It’s not yet midday and today is already a wonderful example of what it means to wear a lot of hats in your work.
This morning I’ve edited images, downloaded videos, uploaded those videos to youtube and facebook along with titles, description, tags and links (very important), fixed a couple of bugs in the code for our public website around videos, chased up our IT company about a ticket or two (particularly making clear the need to heartbeat communication at each step of a ticket’s lifespan), been on the phone helping set up a new employee, generating some lists of data for that new employee to start working on, worked on my two inboxes trying to get them a little cleaner (am a zero inbox guy) and have started to have a look at what I was really supposed to do today.
But that’s just it hey.
When you wear a lot of hats, what you are “supposed” to do is wear those hats. What you _plan_ to do (which is important, no doubt) is often not what happens. The old “no plan survives contact …” saying.

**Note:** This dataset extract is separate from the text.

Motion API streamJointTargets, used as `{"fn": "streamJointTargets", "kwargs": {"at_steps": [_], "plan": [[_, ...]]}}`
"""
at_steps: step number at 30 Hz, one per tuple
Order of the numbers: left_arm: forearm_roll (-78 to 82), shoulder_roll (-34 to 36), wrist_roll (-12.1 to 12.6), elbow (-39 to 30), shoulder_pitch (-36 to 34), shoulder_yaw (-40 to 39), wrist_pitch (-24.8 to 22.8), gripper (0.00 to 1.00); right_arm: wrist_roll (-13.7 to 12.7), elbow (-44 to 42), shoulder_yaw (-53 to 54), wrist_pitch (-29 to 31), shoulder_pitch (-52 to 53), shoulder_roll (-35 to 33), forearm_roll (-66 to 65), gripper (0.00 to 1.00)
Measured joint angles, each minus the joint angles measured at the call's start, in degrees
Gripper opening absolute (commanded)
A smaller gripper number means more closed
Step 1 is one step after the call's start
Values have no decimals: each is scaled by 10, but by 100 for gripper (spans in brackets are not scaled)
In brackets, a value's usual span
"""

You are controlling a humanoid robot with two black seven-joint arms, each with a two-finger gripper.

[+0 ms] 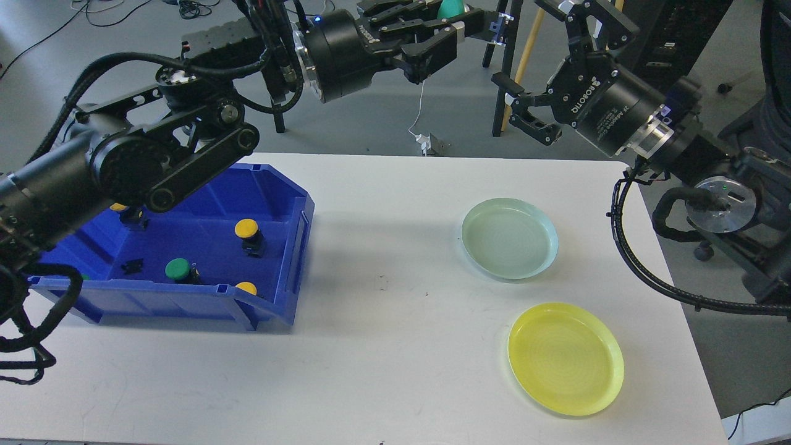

It’s hard, because those of us for whom structure and process is important, well when we make plans with our many hats, it’s hard to then work through that our plans aren’t happening the way they were supposed to.
But the world is broken. The second law of thermodynamics points to this, that entropy increases.
It’s easy to sometimes think that planning then is useless.
I’ve been eight years now in my current many-hat work, and we have been militant in our planning, but also we have worked hard to be flexible rather than brittle.
And it has paid off. Our system has seen the benefit of planning over the long-term – Because while sometimes our plans don’t go as we think, sometimes they do. And sometimes the plans change a little.
And sometimes after a few days/weeks/months we come back to the plan and realise it was stupid anyway.